Voor alle opgevraagde documenten had verweerder naar eisers mening bovendien rekening moeten houden met de uitspraak van de Afdeling van 24 februari 2021, ECLI:NL:RVS: 2021:399, waarin de Afdeling heeft geoordeeld dat juist bij een belangrijke maatschappelijke en gevoelige kwestie zoals de vuurwerkramp en gelet op het feit dat de documenten al relatief oud zijn, de documenten in een niet tot de betrokken ambtenaren herleidbare vorm openbaar gemaakt kunnen worden.

Volgens eiser valt niet in te zien waarom dat ook niet zou gelden voor het beroep op artikel 11, eerste lid, van de Wob. Naar eisers mening kan verweerder ook voor deze documenten overgaan tot openbaarmaking in een niet tot de betrokken ambtenaren herleidbare vorm, desnoods in de vorm van een uittreksel of een samenvatting van de inhoud.

Datzelfde geldt naar de mening van eiser voor het beroep op artikel 10, tweede lid, onder c, van de Wob omdat het ook in die gevallen gaat om documenten die al relatief oud zijn.
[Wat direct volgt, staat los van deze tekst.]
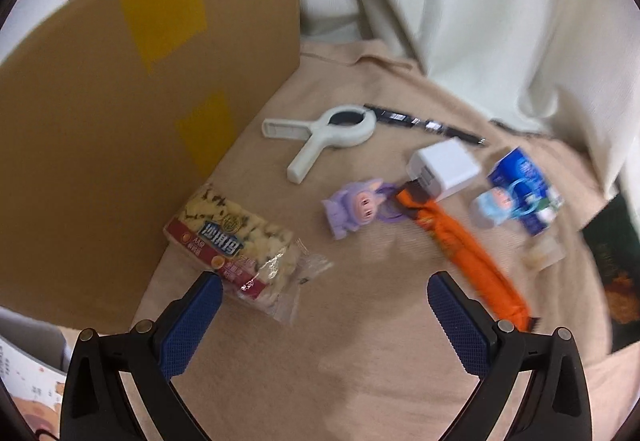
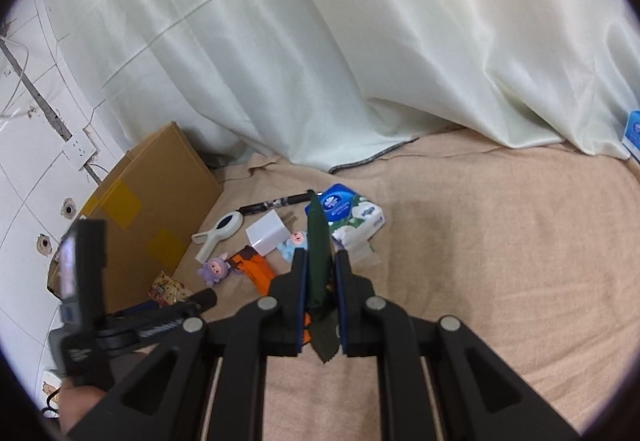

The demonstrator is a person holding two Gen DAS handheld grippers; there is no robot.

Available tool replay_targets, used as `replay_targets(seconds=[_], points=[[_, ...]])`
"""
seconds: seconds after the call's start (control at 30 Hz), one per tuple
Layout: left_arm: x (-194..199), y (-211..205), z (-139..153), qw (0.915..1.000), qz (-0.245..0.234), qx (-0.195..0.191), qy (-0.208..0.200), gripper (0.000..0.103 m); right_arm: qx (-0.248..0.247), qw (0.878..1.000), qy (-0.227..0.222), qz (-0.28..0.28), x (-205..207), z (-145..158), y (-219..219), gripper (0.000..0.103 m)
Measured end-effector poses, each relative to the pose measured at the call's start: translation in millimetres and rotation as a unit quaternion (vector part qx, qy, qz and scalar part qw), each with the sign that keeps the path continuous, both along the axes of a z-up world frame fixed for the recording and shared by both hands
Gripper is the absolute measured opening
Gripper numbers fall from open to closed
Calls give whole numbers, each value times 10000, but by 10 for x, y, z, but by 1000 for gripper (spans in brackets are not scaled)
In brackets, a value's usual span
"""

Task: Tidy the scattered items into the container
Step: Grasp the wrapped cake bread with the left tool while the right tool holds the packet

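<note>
A brown cardboard box (image 1: 132,113) (image 2: 148,217) stands at the left on a beige cloth. Beside it lie a snack bag (image 1: 236,241), a white clip (image 1: 324,137), a black pen (image 1: 424,123), a white charger (image 1: 444,167), a purple toy figure (image 1: 352,207), an orange packet (image 1: 468,253) and a blue tissue pack (image 1: 520,193). My left gripper (image 1: 324,291) is open above the cloth; its left finger (image 1: 196,317) is near the snack bag's end. My right gripper (image 2: 320,261) is shut on a dark green flat packet (image 2: 320,265), held upright above the pile.
A pale curtain (image 2: 320,41) hangs behind the cloth. A tiled wall with a socket (image 2: 78,151) is at the left. Bare cloth (image 2: 500,241) stretches to the right. The left gripper's body and a hand (image 2: 80,405) show low left in the right wrist view.
</note>
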State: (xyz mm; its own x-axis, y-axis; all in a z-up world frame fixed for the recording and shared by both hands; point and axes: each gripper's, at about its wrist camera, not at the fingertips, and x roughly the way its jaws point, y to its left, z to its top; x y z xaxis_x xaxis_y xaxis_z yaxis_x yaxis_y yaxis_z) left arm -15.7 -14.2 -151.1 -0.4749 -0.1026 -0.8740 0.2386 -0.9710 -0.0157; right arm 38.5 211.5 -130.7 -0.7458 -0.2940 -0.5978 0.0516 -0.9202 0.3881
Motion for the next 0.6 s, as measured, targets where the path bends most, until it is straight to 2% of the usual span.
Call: replay_targets(seconds=[0.07,0.17,0.23,0.3,0.47,0.6], points=[[-7,7,-63,9992,-393,-65,35,103,-38,10000,-21,16,-4,-9,14,16],[53,24,-104,9942,-923,-545,117,103,-35,10000,28,23,9,1,23,16],[140,-12,-60,9896,-1104,-871,297,103,-8,10000,62,34,12,13,16,16],[237,-75,5,9834,-1189,-1277,505,103,4,10000,69,70,8,17,6,16],[314,-155,78,9744,-1498,-1419,894,103,62,9999,67,130,-1,17,-36,16],[253,-99,23,9678,-1581,-1796,775,103,56,9999,60,128,-8,16,-46,16]])
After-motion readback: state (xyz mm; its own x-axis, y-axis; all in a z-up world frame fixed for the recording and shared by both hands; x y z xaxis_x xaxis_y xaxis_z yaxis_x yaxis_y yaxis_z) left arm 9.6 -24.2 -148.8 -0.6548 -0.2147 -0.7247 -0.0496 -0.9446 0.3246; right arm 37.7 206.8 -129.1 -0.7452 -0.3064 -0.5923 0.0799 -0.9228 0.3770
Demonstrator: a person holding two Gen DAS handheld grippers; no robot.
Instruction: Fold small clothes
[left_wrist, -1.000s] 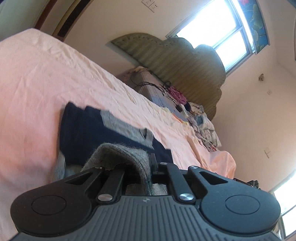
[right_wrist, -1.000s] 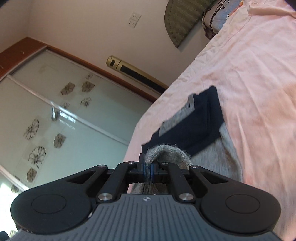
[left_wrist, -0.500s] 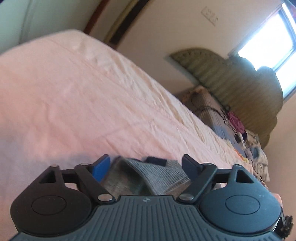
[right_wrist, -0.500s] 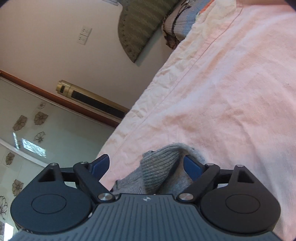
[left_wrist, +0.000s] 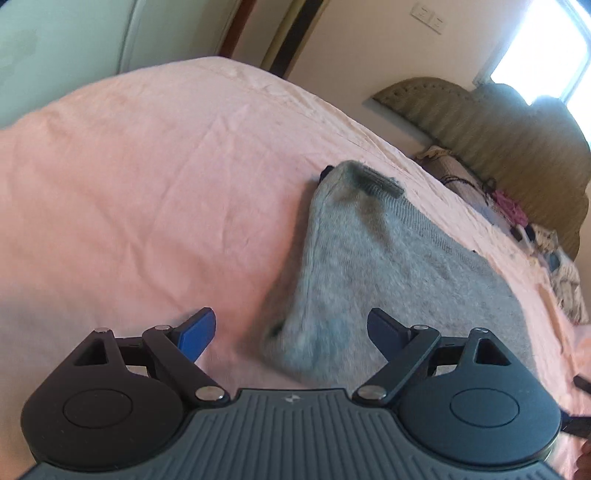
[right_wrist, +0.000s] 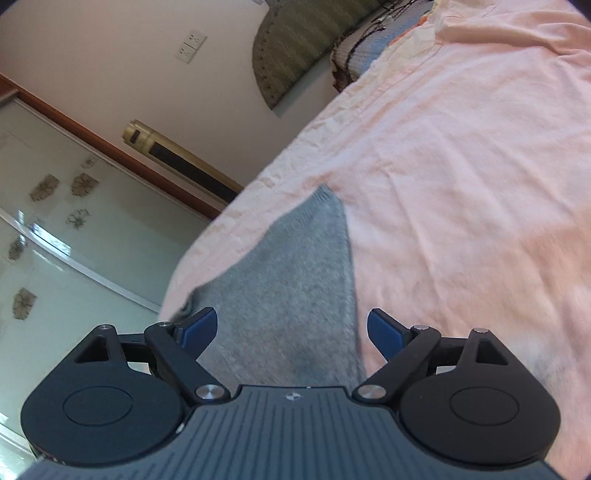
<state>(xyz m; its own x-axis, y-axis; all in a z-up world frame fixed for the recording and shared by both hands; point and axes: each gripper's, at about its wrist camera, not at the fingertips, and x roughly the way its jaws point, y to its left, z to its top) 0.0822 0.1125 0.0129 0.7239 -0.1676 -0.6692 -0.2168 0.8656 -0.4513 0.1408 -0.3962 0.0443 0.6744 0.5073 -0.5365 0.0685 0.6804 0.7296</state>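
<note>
A soft grey knitted garment (left_wrist: 388, 266) lies folded on a bed covered by a pale pink sheet (left_wrist: 147, 177). The left claw (left_wrist: 291, 334) hangs released over the garment's near corner, blue pads clear of the wool. The right claw (right_wrist: 291, 332) is likewise released above the garment (right_wrist: 295, 280), grasping nothing.

both grippers' fingers (left_wrist: 197, 330) (right_wrist: 199, 328) wide apart, empty

Your left tongs (left_wrist: 291, 334) and right tongs (right_wrist: 291, 332) no longer pinch the grey sweater (left_wrist: 388, 266); it lies folded over, hiding the navy.
</note>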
Er lopen volgens eiser geen strafrechtelijke onderzoeken meer, dus er is ook geen sprake meer van het frustreren van strafrechtelijk onderzoek. Ten aanzien van de verwijzing van verweerder naar een recente aangifte van strafbare feiten merkt eiser op dat het openbaar ministerie die aangifte heeft geseponeerd zonder verder onderzoek te verrichten. Daarom kan volgens eiser een beroep op artikel 10, tweede lid, onder c, van de Wob ook in dit geval niet aan de orde zijn.
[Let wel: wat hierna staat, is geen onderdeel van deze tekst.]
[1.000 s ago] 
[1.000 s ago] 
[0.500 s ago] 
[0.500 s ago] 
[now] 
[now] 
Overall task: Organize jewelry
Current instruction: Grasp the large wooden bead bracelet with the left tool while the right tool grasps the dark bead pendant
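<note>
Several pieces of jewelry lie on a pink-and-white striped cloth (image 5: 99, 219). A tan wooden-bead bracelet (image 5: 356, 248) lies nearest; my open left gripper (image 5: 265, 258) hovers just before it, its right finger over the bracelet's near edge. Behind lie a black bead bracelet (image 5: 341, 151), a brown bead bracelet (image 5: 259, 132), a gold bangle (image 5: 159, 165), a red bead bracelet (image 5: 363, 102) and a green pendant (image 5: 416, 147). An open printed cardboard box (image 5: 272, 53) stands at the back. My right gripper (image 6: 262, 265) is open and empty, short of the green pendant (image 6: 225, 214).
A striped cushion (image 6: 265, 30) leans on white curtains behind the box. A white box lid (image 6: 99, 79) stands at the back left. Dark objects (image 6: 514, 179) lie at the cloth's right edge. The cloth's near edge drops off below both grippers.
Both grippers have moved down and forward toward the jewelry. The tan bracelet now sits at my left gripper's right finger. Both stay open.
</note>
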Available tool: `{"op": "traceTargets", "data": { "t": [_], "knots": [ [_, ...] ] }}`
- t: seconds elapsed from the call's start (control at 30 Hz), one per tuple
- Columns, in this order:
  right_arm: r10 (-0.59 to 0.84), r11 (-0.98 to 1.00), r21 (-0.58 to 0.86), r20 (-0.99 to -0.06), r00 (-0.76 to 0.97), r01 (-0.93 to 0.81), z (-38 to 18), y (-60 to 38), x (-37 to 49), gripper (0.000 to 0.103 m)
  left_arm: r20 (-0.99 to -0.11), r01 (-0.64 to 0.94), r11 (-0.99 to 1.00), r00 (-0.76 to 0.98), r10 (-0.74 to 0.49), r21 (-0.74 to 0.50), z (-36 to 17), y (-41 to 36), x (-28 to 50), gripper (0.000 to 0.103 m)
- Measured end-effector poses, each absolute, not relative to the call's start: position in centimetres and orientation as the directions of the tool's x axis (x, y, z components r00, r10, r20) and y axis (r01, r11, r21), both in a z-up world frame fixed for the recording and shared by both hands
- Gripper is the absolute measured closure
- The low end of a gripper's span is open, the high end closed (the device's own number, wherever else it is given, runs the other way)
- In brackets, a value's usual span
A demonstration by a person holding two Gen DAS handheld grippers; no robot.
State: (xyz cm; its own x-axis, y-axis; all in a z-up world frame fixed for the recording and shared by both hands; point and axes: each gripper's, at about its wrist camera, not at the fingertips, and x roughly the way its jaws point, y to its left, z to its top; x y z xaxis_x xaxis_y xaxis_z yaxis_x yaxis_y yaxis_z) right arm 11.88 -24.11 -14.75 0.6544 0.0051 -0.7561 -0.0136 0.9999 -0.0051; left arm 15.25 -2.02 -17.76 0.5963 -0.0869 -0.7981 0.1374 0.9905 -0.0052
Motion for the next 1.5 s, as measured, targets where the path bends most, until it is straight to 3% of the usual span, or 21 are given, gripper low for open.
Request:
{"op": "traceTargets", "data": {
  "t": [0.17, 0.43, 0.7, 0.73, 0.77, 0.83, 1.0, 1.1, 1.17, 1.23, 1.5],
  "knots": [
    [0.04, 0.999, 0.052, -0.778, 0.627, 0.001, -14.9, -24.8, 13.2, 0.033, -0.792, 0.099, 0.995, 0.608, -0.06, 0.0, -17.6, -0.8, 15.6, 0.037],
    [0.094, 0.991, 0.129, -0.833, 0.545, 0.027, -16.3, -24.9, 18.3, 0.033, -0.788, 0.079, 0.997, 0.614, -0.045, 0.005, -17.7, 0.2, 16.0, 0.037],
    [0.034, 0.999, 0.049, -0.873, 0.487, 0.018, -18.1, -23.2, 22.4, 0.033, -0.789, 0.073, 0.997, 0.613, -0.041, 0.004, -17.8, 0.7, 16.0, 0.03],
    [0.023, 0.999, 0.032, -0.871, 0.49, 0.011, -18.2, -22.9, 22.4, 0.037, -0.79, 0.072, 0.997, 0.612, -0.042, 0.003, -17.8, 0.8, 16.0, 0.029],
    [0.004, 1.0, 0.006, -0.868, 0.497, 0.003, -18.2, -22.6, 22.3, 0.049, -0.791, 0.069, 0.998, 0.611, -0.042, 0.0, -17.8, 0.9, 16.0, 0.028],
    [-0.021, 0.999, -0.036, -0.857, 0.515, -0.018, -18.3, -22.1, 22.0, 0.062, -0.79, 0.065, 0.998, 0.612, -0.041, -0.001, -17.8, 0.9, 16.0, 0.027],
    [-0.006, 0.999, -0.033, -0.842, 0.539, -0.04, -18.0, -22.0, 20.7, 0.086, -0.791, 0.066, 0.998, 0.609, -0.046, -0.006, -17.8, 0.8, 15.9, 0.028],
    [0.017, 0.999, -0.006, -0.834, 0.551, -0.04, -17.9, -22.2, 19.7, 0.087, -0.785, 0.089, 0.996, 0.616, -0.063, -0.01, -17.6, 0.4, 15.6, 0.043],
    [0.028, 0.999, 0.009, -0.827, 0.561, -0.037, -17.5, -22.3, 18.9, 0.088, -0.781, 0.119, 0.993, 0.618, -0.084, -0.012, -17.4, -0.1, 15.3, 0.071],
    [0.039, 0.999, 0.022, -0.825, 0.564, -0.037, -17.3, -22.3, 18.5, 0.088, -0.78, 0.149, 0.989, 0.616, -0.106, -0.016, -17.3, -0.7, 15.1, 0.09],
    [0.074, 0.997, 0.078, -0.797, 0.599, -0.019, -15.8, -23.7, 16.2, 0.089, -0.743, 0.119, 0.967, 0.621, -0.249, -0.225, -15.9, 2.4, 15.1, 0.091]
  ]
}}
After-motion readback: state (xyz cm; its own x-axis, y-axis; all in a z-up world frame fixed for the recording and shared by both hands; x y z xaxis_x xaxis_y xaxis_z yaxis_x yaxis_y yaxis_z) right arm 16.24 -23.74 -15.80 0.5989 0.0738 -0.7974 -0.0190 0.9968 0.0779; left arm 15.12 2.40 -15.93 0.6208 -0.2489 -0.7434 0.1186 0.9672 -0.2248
4.3De rechtbank is van oordeel dat dit betoog van eiser slaagt voor zover verweerder heeft nagelaten om ten aanzien van de documenten waarvan openbaarmaking is geweigerd op grond van artikel 11, eerste lid, van de Wob omdat deze persoonlijke beleidsopvattingen bevatten, te toetsen of die stukken in niet tot personen herleidbare vorm openbaar gemaakt kunnen worden met toepassing van artikel 11, tweede lid, van de Wob.

Verweerder zal dat alsnog per betreffend document moeten beoordelen en voor zover openbaarmaking met toepassing van artikel 11, tweede lid, van de Wob wordt geweigerd moeten motiveren waarom dat het geval is.
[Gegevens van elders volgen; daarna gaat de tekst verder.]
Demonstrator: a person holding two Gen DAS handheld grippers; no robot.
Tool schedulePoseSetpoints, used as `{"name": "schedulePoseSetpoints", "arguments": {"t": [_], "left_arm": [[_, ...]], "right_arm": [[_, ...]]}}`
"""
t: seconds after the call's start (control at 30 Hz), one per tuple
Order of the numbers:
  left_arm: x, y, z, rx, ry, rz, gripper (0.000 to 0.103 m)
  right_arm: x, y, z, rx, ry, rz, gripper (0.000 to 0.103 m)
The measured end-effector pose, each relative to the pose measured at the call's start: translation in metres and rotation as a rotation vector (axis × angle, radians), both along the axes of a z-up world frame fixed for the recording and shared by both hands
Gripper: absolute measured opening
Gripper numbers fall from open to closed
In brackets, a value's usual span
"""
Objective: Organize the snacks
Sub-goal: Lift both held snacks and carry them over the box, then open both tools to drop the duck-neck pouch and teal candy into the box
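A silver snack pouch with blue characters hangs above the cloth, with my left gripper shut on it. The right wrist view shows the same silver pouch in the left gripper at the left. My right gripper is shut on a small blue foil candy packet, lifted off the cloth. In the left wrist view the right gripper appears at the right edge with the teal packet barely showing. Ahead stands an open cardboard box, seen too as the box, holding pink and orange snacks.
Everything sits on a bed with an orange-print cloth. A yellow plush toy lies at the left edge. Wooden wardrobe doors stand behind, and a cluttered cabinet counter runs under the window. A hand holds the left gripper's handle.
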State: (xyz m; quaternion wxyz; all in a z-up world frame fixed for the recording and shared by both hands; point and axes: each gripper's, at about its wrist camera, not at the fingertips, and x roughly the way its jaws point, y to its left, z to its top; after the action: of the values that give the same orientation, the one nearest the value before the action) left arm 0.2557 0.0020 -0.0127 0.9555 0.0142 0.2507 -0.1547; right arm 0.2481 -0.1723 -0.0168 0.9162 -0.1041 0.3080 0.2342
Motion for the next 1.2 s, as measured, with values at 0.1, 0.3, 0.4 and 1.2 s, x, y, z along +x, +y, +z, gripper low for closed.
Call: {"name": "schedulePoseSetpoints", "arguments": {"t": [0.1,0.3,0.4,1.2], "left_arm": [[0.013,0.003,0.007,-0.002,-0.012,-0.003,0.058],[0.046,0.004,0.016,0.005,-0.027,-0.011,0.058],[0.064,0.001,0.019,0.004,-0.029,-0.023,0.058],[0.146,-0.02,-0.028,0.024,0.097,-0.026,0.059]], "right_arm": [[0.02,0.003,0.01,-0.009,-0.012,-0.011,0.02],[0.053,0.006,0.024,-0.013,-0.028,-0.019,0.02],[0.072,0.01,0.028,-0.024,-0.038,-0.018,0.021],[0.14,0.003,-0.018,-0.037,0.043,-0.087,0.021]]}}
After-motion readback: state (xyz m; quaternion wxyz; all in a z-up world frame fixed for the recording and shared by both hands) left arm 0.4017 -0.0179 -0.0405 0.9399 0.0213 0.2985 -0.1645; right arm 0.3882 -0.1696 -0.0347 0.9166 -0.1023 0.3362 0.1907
4.4De rechtbank deelt niet de zienswijze van eiser dat verweerders beroep op artikel 10, tweede lid, onder c, van de Wob niet aan de orde is nu de recente aangifte van strafbare feiten zonder nader onderzoek is geseponeerd door het openbaar ministerie. Deze aangifte bevestigt naar het oordeel van de rechtbank juist dat het dossier van de vuurwerkramp Enschede nog steeds actueel is of kan worden zolang de strafbare feiten nog niet zijn verjaard.

Conclusie

5. Het beroep is gegrond en de rechtbank vernietigt het bestreden besluit en het herstel- besluit van 19 april 2022.

Verweerder zal een nieuw besluit op het bezwaar van eiser moeten nemen met inachtneming van wat in deze uitspraak is overwogen in de rechtsoverwegingen 3.21 en 4.3.

Griffierecht

6. Omdat de rechtbank het beroep gegrond verklaart, bepaalt de rechtbank dat verweerder aan eiser het door hem betaalde griffierecht vergoedt.

Proceskosten

7. De rechtbank veroordeelt verweerder in de door eiser gemaakte proceskosten. Deze kosten stelt de rechtbank op grond van het Besluit proceskosten bestuursrecht voor de door een derde beroepsmatig verleende rechtsbijstand vast op € 1.518,-- (1 punt voor het indienen van het beroepschrift en 1 punt voor het verschijnen ter zitting met een waarde per punt van

€ 759,-- en een wegingsfactor 1).

Beslissing

De rechtbank:

  • verklaart het beroep gegrond;

  • vernietigt het bestreden besluit;

  • draagt verweerder op een nieuw besluit te nemen op het bezwaar van eiser met inachtneming van deze uitspraak;

  • draagt verweerder op het betaalde griffierecht van € 181,-- aan eiser te vergoeden;

  • veroordeelt verweerder in de proceskosten van eiser tot een bedrag van € 1.518,--.

Deze uitspraak is gedaan door mr. J.H.M. Hesseling, rechter, in aanwezigheid van

G. Kootstra, griffier. De beslissing is in het openbaar uitgesproken op

griffier rechter

Afschrift verzonden aan partijen op:

Rechtsmiddel

Tegen deze uitspraak kan binnen zes weken na de dag van verzending daarvan hoger beroep worden ingesteld bij de Afdeling bestuursrechtspraak van de Raad van State. Als hoger beroep is ingesteld, kan bij de voorzieningenrechter van de hogerberoepsrechter worden verzocht om het treffen van een voorlopige voorziening of om het opheffen of wijzigen van een bij deze uitspraak getroffen voorlopige voorziening.